How much is too much?
Last week, I listened to friend railing about the arrogance of Jeff Bezos. The subject was Mr. Bezos’ foray into the atmosphere on his own private spaceship. Not having paid much attention to network news or print media, I was a bit surprised to learn of such an extravagant adventure. Like my friend, who happens to be far wealthier than me, my first reaction was, “What a waste.” I understand that Bezos was advertising his company’s expertise in research and design. I get that he could easily afford the trip. I even understand that it was his money to do with as he pleased but at the end of the conversation, my friend and I agreed that the money could have been spent on something much more beneficial to society. All together, we felt pretty damn smug.
But, and there’s always a “but”, it dawned on me that we were two middle-aged men sitting in a coffee shop, drinking coffee that cost more than the $2.00 two-thirds of the world earns in an average day. Moreover, we each drove there in our own vehicle and we enjoyed the security provided by a municipal police force that shooed those nasty homeless people away. Further, we were enjoying the air-conditioned and relatively pest-free environment of the coffee shop along with the leisure time that our lifestyles afforded us.

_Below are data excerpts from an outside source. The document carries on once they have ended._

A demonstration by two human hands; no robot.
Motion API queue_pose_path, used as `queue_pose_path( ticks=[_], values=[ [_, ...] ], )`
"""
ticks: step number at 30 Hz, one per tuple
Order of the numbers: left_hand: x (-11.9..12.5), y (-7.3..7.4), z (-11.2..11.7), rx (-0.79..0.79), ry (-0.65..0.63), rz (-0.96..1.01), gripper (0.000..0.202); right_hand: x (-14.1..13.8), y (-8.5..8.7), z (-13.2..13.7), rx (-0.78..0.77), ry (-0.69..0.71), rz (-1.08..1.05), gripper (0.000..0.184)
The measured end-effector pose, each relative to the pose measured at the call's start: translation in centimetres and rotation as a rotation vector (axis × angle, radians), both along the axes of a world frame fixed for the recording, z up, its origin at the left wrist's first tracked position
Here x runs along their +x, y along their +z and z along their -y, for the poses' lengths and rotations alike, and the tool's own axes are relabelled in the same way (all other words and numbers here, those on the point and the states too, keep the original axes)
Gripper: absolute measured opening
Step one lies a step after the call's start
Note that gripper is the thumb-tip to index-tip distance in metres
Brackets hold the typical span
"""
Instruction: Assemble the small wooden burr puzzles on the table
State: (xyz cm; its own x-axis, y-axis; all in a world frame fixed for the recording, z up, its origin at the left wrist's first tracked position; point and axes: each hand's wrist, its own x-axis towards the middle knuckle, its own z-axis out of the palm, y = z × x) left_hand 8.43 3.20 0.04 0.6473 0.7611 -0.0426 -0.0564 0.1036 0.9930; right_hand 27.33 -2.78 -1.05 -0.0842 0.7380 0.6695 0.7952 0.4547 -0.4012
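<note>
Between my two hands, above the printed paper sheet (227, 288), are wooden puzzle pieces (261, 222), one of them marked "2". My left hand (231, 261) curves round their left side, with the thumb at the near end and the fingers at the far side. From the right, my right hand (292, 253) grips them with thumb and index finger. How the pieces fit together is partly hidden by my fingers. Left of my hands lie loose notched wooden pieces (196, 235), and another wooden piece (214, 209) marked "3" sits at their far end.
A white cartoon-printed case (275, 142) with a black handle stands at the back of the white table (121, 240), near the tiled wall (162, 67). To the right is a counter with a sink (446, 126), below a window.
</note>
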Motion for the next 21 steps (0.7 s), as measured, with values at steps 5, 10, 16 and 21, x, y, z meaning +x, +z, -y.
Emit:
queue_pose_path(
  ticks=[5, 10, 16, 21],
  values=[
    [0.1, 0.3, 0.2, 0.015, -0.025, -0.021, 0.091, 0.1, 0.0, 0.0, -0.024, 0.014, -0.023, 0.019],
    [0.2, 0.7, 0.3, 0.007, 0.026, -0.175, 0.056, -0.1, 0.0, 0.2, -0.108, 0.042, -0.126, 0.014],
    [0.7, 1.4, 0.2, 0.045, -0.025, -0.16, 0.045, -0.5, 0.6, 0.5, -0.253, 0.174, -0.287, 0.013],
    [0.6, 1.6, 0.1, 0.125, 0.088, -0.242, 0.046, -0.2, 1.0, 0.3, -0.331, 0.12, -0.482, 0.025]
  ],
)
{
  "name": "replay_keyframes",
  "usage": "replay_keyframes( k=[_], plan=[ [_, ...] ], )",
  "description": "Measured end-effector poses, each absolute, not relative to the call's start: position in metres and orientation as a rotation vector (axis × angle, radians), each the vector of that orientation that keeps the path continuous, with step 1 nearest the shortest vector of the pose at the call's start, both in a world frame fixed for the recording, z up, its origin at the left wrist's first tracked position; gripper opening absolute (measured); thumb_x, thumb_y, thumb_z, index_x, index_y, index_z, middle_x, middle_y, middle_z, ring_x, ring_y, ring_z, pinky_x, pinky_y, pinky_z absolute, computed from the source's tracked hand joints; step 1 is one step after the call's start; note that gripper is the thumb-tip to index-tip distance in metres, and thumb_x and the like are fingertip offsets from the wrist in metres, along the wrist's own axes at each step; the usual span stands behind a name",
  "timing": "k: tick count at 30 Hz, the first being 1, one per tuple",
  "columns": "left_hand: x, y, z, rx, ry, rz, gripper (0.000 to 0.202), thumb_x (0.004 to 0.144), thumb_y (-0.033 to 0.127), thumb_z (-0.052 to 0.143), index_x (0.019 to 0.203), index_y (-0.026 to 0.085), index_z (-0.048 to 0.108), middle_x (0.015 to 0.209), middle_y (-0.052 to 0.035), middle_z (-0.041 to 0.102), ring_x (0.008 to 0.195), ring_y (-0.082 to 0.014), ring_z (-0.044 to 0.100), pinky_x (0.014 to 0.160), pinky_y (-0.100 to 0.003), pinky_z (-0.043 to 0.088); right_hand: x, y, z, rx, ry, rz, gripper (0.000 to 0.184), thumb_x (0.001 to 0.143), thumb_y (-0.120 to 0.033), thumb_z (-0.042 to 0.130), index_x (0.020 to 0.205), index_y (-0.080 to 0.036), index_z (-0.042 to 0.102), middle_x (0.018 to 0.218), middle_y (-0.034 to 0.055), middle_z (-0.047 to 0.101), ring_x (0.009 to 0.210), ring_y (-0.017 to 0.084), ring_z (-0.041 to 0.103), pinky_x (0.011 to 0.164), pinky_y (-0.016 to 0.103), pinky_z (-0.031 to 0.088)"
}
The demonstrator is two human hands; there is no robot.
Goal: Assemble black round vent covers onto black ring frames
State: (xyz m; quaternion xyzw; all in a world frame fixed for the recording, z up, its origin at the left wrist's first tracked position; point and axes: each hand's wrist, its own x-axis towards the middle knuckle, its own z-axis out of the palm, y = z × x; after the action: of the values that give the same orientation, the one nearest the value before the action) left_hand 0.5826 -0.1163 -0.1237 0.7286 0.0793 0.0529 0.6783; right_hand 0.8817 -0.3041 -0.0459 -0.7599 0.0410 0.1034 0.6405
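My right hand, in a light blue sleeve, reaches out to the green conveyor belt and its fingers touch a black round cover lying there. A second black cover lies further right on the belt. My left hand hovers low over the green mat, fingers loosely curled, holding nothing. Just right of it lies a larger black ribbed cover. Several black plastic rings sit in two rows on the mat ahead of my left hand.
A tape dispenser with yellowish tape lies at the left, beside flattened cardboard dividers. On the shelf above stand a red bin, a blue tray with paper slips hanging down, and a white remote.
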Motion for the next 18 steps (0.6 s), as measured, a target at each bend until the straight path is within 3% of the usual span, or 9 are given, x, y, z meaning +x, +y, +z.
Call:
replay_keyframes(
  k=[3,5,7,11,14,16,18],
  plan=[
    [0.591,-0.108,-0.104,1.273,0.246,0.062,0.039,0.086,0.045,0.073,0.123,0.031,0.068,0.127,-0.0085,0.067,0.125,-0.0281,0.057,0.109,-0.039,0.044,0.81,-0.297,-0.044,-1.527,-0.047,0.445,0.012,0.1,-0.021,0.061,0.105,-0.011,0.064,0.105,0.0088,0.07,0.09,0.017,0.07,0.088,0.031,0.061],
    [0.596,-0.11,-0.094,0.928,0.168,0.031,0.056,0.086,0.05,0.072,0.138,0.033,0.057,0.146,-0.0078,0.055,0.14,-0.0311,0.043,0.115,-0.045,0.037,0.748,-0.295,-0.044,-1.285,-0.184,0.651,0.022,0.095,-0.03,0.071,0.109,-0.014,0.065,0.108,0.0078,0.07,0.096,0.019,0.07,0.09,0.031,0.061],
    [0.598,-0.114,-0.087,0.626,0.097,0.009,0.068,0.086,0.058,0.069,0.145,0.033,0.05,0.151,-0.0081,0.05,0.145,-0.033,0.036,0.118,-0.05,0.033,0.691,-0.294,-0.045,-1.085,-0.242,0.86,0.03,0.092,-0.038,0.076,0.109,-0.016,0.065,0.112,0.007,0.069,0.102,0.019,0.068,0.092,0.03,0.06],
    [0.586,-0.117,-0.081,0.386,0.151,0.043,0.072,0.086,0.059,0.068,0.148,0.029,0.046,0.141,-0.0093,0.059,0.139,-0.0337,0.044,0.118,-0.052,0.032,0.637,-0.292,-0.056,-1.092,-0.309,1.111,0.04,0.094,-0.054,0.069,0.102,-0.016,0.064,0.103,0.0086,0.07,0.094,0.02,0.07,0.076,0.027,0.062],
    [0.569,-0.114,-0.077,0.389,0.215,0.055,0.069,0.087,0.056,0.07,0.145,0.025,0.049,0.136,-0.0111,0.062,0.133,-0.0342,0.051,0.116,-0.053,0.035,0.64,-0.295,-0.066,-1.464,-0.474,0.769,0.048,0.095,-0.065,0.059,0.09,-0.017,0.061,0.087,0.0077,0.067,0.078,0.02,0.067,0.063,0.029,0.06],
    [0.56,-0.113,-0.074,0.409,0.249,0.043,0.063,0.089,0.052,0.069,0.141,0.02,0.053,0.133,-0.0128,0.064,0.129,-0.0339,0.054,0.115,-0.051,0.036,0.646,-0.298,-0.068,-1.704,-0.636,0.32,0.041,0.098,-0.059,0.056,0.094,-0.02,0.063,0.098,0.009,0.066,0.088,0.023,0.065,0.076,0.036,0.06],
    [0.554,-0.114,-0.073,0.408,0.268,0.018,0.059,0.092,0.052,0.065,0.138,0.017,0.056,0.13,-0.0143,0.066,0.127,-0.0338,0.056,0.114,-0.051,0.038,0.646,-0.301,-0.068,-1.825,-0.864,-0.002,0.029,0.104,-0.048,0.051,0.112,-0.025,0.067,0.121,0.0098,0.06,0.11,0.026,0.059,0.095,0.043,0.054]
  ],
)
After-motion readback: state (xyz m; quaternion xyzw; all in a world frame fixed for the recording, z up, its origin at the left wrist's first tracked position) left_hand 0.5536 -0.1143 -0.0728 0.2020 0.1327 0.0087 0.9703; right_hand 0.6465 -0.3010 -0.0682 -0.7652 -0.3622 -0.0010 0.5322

On the other hand, neither of us owns a company like Amazon that’s been accused of overworking and underpaying their employees (regardless of the fact that those employees are free to leave at any time and find better employment elsewhere). And let’s not forget that gigantic, eco-destroying mansion Bezos inhabits and all those ridiculous luxury automobiles he owns.
At the end of the day, Jeff Bezos is just a bad person because he’s more successful than I am and has more toys than me. Sure, he’s good at what he does but he’s also been lucky. What if luck is a zero-sum game and the luck he caught was stolen from me? And, surely, if I were that wealthy, I’d give it all to Mother Teresa and move to Oklahoma where I could eat roadkill and buy cheap clothes at the Salvation Army.
After some consideration, I’ve come to three conclusions:
- We all have more than we deserve though rarely as much as we want.
- “Fairness” is a relativistic concept that lets me feel better about myself by focusing on the character flaws of people more fortunate than myself.
- The only problems I can fix are the ones in my soul. The rest of the world’s ills are on y’all and 5,000 years of written history says y’all aint gonna fix ‘em.
So, in the immortal words of the famous theologian, Mark Cuban, “Make all the money you can and do good things with it while you’re here. You’re not taking it with you.”
We’re all waitin’ in the dugout, wishin’ we could pitch.
How you gonna throw a shutout if all you do is bitch?
― Todd Snider, “I Can’t Complain”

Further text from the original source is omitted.